これらのソフトウェアは、単独でもツールとしての利便性は高いが、連携させることでさらに価値は高まる。この場合の連携は、たんにデータの受け渡しができるだけではない。中核にクラウドサービスのDynamicsを配置することで、情報をタイムリーに共有、管理しながら、各種ツールを使い業務のライフサイクルをスムースに回せるようになるのだ。
多くのSaaSのサービスは、基本的にWebブラウザベースのユーザーインターフェイスとなる。別の作業をしたければ、ブラウザ画面を切り替えて利用するのが普通だ。

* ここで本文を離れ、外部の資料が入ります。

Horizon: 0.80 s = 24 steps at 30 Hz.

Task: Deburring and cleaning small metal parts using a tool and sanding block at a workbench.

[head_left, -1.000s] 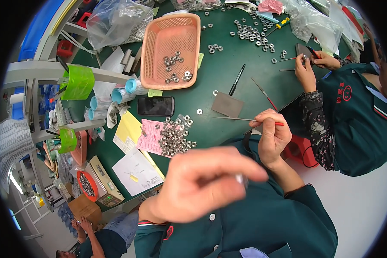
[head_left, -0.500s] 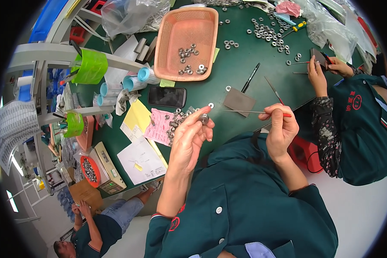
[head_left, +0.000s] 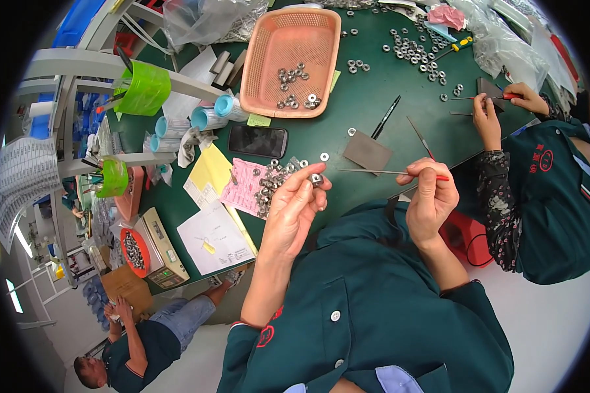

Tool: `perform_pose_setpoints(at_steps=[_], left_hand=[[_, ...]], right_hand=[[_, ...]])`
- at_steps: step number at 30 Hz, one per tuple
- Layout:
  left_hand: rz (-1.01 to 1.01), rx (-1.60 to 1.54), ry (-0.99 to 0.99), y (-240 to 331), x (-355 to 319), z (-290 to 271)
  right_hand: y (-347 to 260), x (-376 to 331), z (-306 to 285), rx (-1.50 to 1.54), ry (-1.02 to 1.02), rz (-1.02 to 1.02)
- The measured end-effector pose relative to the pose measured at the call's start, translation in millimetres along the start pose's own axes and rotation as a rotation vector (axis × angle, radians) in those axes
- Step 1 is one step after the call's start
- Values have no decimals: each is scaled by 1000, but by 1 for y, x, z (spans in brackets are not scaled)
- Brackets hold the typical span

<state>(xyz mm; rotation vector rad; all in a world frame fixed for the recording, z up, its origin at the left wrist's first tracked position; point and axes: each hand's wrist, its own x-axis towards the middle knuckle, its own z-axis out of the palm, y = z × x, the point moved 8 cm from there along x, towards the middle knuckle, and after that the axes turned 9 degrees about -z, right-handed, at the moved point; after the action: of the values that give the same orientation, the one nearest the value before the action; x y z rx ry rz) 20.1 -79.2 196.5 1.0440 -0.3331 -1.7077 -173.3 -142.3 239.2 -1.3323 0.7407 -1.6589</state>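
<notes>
My left hand (head_left: 288, 216) pinches a small round metal collar (head_left: 316, 179) between its fingertips. In my right hand (head_left: 430, 200) is a thin needle file (head_left: 373, 171) with a red handle, its tip pointing left toward the collar but apart from it. Just beyond my left fingertips, a loose metal ring (head_left: 324, 157) lies on the green table. A flat grey-brown block (head_left: 367, 152) rests beyond the file, with another small ring (head_left: 352, 131) at its corner. To the left of my left hand, a heap of metal collars (head_left: 269, 190) sits on a pink textured mat (head_left: 239, 187).
An orange mesh basket (head_left: 249, 78) holds several collars. Nearby lie a phone (head_left: 257, 141), a black pen (head_left: 387, 118), a red-handled tool (head_left: 421, 137) and papers (head_left: 213, 239). More rings (head_left: 413, 52) are scattered at the far right. A co-worker's hands (head_left: 488, 121) hold tools there.
The collar has turned in my left fingers and shows a brighter face. My right hand and the file have barely moved. The whole view has shifted slightly.
</notes>
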Motion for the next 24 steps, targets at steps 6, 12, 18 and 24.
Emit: perform_pose_setpoints(at_steps=[6,12,18,24], left_hand=[[23,-13,-41,-1,1,2],[40,10,-38,-4,1,-4],[241,247,121,9,-6,1],[427,526,231,21,-11,1]], right_hand=[[-13,0,8,40,-35,-112],[-15,-2,12,40,-62,-123],[-19,2,7,28,-34,-134],[-20,7,6,31,-35,-148]])
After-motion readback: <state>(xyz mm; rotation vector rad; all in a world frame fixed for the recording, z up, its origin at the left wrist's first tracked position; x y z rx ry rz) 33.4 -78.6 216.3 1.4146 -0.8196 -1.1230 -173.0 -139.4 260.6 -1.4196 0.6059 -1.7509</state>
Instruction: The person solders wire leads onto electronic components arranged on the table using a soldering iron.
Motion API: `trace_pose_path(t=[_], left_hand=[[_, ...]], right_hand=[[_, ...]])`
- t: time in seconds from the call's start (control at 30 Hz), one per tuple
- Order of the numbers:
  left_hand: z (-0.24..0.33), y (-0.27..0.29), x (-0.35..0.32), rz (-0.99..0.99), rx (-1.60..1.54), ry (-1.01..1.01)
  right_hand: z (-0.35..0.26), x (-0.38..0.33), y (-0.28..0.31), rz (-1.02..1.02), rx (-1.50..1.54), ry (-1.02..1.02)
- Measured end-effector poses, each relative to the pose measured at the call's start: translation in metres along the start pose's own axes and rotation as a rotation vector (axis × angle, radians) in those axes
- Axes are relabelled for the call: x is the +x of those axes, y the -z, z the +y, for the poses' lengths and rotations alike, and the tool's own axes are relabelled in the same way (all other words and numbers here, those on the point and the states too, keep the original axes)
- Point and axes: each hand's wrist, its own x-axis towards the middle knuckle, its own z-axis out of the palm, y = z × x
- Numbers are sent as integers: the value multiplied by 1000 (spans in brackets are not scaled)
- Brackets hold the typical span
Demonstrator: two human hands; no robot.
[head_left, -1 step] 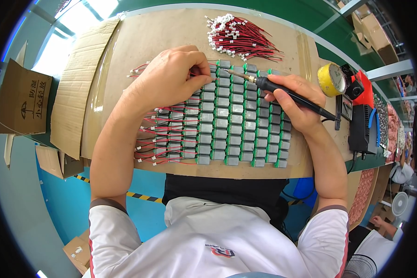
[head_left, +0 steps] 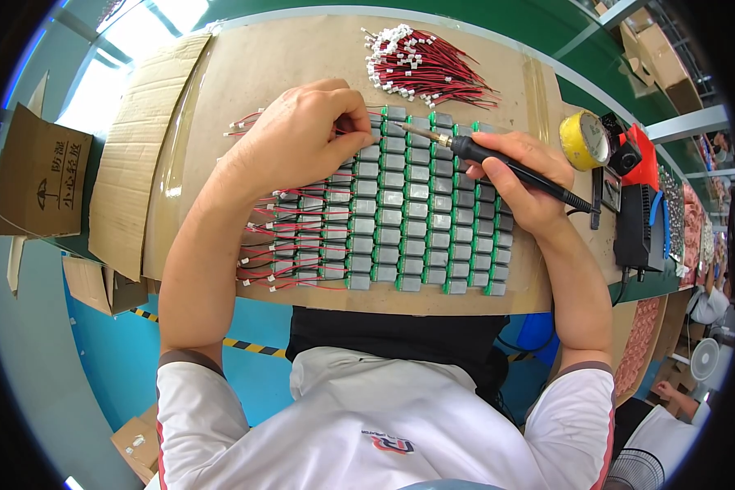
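My left hand [head_left: 310, 126] is bent over the far left part of a block of small grey battery cells [head_left: 392, 181] with green circuit strips. Its thumb and forefinger pinch a thin wire, mostly hidden by the fingers, at a green strip. In my right hand [head_left: 535, 175] is a black-handled soldering iron [head_left: 506, 162], held like a pen, its tip pointing left, close to the left fingertips. Whether the tip touches a cell I cannot tell. Red and black wires with white connectors [head_left: 273, 278] lie over the left columns of cells.
A heap of red and black wires [head_left: 437, 69] lies at the far side of the cardboard-covered table [head_left: 278, 53]. On the right are a yellow tape roll [head_left: 584, 140], a black box-shaped unit [head_left: 635, 233] and blue-handled pliers [head_left: 656, 206]. A cardboard sheet [head_left: 143, 147] lies left.
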Motion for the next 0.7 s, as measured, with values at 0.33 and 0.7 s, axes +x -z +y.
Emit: trace_pose_path(t=[0.33,0.7], left_hand=[[2,-5,0,66,73,23],[2,-6,1,60,81,43]], right_hand=[[6,-2,-1,-14,-14,23],[6,-2,-3,-21,-39,24]])
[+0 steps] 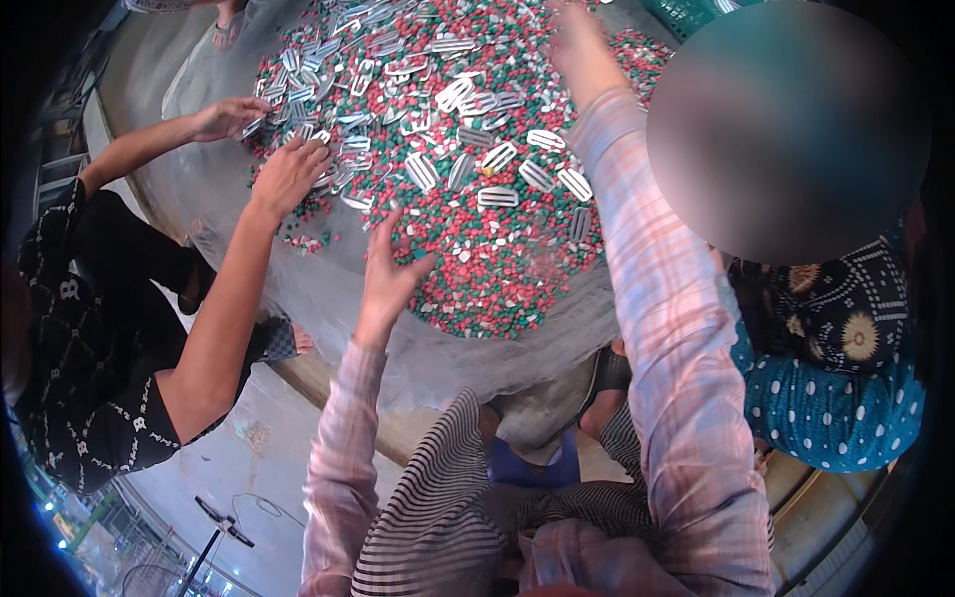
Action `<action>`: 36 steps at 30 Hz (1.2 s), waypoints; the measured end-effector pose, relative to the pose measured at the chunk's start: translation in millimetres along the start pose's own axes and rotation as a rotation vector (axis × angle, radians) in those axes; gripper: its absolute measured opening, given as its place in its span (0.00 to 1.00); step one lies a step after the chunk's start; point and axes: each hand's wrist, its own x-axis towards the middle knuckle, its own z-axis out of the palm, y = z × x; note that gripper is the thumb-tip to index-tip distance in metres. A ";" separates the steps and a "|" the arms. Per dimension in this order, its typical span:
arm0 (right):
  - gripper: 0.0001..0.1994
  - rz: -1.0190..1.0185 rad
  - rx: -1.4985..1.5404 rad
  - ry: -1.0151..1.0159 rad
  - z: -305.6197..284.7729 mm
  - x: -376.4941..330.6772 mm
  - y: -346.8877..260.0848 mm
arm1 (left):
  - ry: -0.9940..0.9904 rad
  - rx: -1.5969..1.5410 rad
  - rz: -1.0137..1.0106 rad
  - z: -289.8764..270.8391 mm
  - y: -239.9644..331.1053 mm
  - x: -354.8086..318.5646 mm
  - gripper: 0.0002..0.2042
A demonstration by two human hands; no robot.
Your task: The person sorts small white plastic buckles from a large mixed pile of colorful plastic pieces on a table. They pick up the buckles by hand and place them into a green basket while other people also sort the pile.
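A broad heap of small red, green and white pellets (468, 289) lies on a clear plastic sheet (398, 363). Scattered over it are many silvery slotted metal slide buckles (422, 171), thickest toward the far left. My left hand (390, 279) hovers at the heap's near left edge, thumb and fingers spread, holding nothing. My right arm stretches across the right side to the far part of the heap. Blurred at the top edge, my right hand (579, 48) does not show its fingers clearly, so whether it holds anything cannot be made out.
To my left, a co-worker's hands (290, 177) work among the buckles, one holding a metal piece. Close on my right sits another person in a teal dotted garment (831, 408). A green basket (681, 15) stands at the far right. A blue stool (537, 463) shows below me.
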 end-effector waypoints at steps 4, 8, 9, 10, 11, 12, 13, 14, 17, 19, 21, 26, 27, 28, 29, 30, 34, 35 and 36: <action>0.31 0.395 -0.134 0.231 44.9 -22.6 97.5 | 0.001 0.304 0.017 11.0 -6.0 52.9 0.48; 0.25 0.179 -0.338 0.560 100.0 -54.5 104.7 | -0.018 0.483 0.044 19.6 -11.5 74.5 0.55; 0.24 0.125 -0.262 0.566 114.6 -58.3 97.1 | -0.045 0.391 0.036 16.9 -15.5 80.7 0.56; 0.23 0.128 -0.233 0.552 125.5 -61.3 89.5 | -0.072 0.297 0.029 12.9 -19.0 90.5 0.58; 0.22 0.127 -0.205 0.538 133.8 -64.7 78.4 | -0.095 0.200 0.024 9.5 -23.1 99.1 0.59; 0.21 0.089 -0.223 0.489 136.1 -71.7 72.4 | -0.132 0.181 0.072 11.9 -23.3 106.2 0.60; 0.21 0.039 -0.166 0.446 138.8 -78.5 69.4 | -0.168 0.162 0.121 13.7 -24.2 108.6 0.61; 0.20 -0.035 -0.135 0.402 140.3 -89.9 68.7 | -0.154 0.296 0.126 22.9 -19.4 104.7 0.61; 0.19 -0.301 -0.013 0.338 156.3 -135.5 77.9 | -0.205 0.387 0.089 38.5 -5.0 84.3 0.59; 0.20 -0.306 0.063 0.097 159.3 -167.5 73.4 | -0.314 0.220 0.131 33.9 -32.5 72.7 0.49; 0.18 -0.494 -0.039 -0.030 135.0 -192.8 67.9 | -0.351 0.095 0.148 27.0 -18.6 36.6 0.44; 0.23 -0.097 -0.273 0.572 59.9 -156.7 117.1 | -0.217 0.317 0.214 14.0 -18.9 0.3 0.52; 0.24 -0.078 -0.367 0.547 63.9 -151.0 122.9 | -0.196 0.375 0.203 15.1 -18.8 1.0 0.55; 0.24 -0.058 -0.463 0.522 73.0 -147.6 131.1 | -0.176 0.433 0.193 16.8 -18.3 2.5 0.57; 0.25 -0.043 -0.555 0.490 81.0 -144.6 132.3 | -0.182 0.467 0.182 17.6 -17.2 5.8 0.59; 0.24 -0.014 -0.419 0.420 93.1 -149.7 112.6 | -0.182 0.502 0.167 19.1 -16.2 10.3 0.61; 0.21 -0.057 -0.291 0.345 147.2 -170.1 81.7 | -0.294 0.585 0.106 27.5 -7.3 26.7 0.67; 0.20 -0.069 -0.249 0.353 157.2 -176.3 73.2 | -0.329 0.554 0.093 28.5 -5.1 26.9 0.67; 0.21 -0.043 -0.138 0.304 161.3 -182.5 58.5 | -0.354 0.487 0.005 28.7 4.6 26.1 0.68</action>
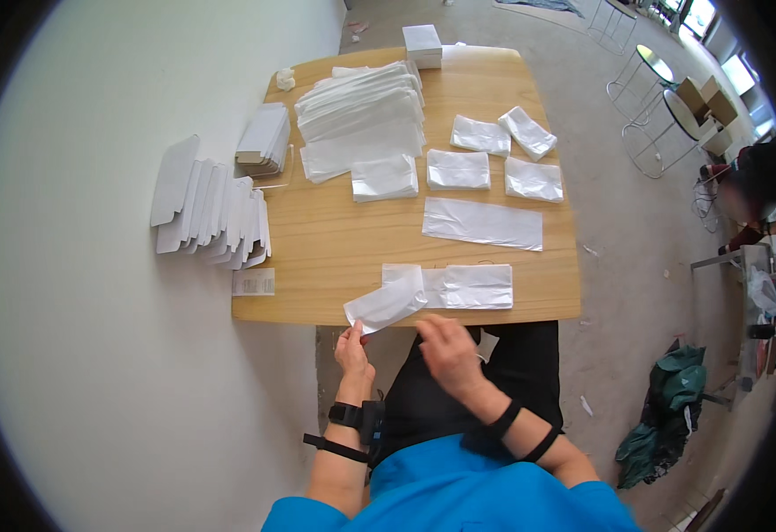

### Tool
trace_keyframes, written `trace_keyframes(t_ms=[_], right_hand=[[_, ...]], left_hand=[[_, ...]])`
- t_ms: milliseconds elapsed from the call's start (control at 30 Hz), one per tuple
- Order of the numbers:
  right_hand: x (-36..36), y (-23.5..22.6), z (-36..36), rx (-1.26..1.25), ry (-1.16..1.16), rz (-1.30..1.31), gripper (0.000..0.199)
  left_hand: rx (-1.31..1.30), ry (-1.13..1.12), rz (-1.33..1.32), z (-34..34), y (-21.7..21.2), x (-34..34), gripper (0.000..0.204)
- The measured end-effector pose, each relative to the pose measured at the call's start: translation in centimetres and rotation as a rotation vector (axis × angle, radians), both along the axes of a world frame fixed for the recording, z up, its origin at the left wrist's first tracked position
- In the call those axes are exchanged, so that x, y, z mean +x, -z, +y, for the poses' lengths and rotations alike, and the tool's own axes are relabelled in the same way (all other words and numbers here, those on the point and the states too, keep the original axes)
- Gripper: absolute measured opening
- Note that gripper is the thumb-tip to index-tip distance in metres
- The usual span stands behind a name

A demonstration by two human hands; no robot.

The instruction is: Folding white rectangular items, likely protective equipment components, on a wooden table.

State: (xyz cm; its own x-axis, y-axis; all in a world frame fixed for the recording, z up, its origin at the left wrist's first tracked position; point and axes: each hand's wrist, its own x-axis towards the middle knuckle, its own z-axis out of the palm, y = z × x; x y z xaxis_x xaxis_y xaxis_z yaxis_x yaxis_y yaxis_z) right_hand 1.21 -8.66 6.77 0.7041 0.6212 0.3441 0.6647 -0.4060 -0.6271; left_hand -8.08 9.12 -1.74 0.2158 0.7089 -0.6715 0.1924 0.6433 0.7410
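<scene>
My left hand (352, 351) pinches the near corner of a thin, shiny white sheet (386, 304) at the table's front edge. That sheet slants up from my fingers and its far end overlaps a longer white piece (479, 286), folded over at its right, lying flat on the table. Just off the front edge, to the right of the sheet, is my right hand (453, 356). Its fingers are loosely bent and apart, slightly blurred, with nothing seen in them. Beyond lies a single unfolded white strip (483, 224).
Folded white packets (458, 170) lie at right, beside a fanned pile of white sheets (361, 115). Flat white cartons (264, 137) and more cartons (215, 213) stand along the left wall. A white box (422, 40) sits at the far edge. Another person (752, 191) is at far right.
</scene>
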Motion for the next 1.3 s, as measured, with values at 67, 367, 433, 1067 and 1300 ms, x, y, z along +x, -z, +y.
trace_keyframes(t_ms=[67,367,433,1067,1300], right_hand=[[-0.7,-0.8,2.1,-0.055,-0.046,-0.092,0.048],[3.8,-1.6,3.0,0.328,0.522,0.373,0.019],[6.1,-1.7,-0.1,0.410,0.678,0.739,0.016],[10.9,4.0,-10.9,0.768,0.846,0.752,0.014],[11.8,4.4,-11.9,0.770,0.873,0.807,0.014]], left_hand=[[0.099,0.031,-0.083,-1.0,-2.0,1.4,0.025],[0.896,0.599,-0.292,-4.1,-12.2,6.0,0.025],[1.058,0.744,-0.230,-4.1,-11.5,6.9,0.036],[1.500,1.481,0.105,-4.6,-4.9,10.0,0.065],[1.505,1.506,0.104,-4.4,-5.0,9.7,0.063]])
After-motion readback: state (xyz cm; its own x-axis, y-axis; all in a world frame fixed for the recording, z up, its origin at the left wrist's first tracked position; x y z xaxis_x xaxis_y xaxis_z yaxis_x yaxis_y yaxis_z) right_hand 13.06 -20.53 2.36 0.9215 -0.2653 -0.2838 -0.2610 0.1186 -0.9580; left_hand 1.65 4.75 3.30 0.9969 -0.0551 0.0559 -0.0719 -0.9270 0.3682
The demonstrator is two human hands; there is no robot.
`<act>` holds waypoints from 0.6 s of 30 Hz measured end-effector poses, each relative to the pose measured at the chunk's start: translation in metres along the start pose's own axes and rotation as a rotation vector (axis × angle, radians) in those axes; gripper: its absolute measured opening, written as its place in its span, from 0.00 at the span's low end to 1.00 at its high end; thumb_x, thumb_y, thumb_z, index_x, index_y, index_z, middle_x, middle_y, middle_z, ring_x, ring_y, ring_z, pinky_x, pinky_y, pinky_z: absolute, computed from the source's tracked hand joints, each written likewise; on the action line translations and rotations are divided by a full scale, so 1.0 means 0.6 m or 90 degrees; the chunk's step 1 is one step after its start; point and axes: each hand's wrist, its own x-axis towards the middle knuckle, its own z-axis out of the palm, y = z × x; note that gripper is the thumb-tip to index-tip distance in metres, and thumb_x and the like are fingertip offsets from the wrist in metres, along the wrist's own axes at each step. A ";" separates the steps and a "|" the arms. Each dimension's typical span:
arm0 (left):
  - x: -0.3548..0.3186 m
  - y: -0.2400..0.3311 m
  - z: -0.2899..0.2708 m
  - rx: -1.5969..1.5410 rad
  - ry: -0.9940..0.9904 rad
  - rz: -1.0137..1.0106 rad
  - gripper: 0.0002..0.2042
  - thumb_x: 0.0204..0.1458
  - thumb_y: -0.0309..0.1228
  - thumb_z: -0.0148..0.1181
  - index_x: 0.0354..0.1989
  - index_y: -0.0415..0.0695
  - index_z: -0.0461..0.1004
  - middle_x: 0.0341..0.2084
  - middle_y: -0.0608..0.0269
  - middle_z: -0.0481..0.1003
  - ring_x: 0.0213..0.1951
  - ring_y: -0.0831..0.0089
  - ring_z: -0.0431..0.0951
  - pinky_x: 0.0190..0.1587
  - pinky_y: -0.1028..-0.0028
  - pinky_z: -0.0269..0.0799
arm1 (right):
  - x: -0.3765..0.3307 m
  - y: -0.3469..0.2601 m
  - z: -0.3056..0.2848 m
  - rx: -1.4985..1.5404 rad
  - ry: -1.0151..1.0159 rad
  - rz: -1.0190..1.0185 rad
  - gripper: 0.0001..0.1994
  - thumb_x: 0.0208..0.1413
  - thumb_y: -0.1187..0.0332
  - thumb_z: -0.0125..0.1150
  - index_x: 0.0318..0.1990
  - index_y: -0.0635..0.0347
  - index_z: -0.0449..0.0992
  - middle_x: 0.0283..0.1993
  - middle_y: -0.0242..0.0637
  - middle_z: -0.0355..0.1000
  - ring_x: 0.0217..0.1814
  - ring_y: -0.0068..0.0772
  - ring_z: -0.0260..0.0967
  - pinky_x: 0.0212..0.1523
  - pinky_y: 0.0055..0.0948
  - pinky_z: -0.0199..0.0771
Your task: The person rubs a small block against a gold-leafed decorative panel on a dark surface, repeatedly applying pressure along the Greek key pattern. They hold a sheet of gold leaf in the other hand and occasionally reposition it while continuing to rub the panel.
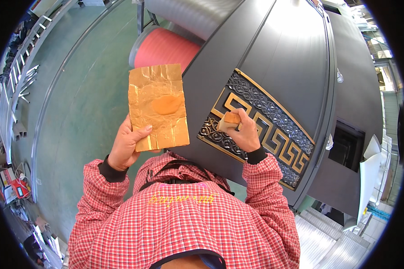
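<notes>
In my left hand (129, 142) is a flat rectangular board (159, 130) coated in gold, gripped by its lower left corner with the thumb on top. An orange-gold wet-looking patch (167, 105) lies on the board. My right hand (247, 133) pinches a small sponge block (231, 118), pale with a gold-brown face, over the left end of a decorative panel (274, 117). That panel has gold key-pattern bars and dark scrollwork bands, and is set in a dark grey door (283, 49). Whether the sponge touches the panel, I cannot tell.
Beyond the board sit a red roll (164, 48) and a grey roll (188, 13) on a stand. Another dark panel with a square opening (346, 144) lies to the right. Metal profiles (20, 89) and a red device (20, 188) are at the far left. Green floor (81, 112) stretches between.
</notes>
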 end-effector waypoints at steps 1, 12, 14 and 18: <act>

さらに、SaaSの外でSaaSにあるデータを活用したければ、データを抽出しダウンロードして、適切に変換してからExcelなどに取り込む手間が必要だ。これらがDynamicsが中核にあれば、Outlookのメールから自動的にDynamicsの情報にアクセスしたり、Dynamicsの画面からYammerを使って情報共有したり、Skypeで関係者に連絡を取ったりといったことがシームレスに行える。常に必要なデータはDynamicsでリアルタイムに管理される。ユーザーは自分がいまDynamicsを使っているのか、OfficeやYammer、Lyncを使っているのかを意識する必要はなくなる。
当日のイベントでは、このさまざまなツールをシームレスに連携させて利用し、業務がスムースに流れていく様子がデモンストレーションで示された。その際に利用した端末は、Surface。自社のオフィスでも営業訪問先や出張先でも、作業はすぐに始められる。来年登場する新しいDynamicsのユーザーインターフェイスも紹介され、Windows 8に最適化されているようでSurfaceのタッチ操作で容易に操作を行っていた。
Office製品を使い、YammerやLync、SharePointにSkypeを活用し、その後ろにはDynamicsが。そして、これら製品間の壁のなさが、「IT環境をMicrosoft色に染めた」際の大きな魅力となる。Dynamicsのよさを最大限に引き出すには、この「Microsoft色に染める」ことは重要なポイントとなりそうだ。これは、デファクトともなっている各種クライアントツールから、SaaSのERP、CRMまですべて1ベンダーで揃えているMicrosoftだからこそ得られるメリットであろう。
日本マイクロソフト 執行役 Dynamics ビジネス本部長の日隈寛和氏は、次のように語る。
「さまざまな製品を、いかに業務の中で活用するか。それを実現するのがDynamicsであり、これにより生産性を上げて業務を効率化できます」
これはDynamicsがSaaSの1つのサービスとしてではなく、各種ツールを活用する新たなワークスタイル変革の中核として提案できるMicrosoftの強味だ。
日隈氏は講演中に何度か「我々はこのビジネスに本気です」と繰り返し、強調した。個々の製品やサービスを売り込むのではなく、トータルでのワークスタイル変革を提案し、それを市場が受け入れれば、このMicrosoftの本気度も証明されることになるだろう。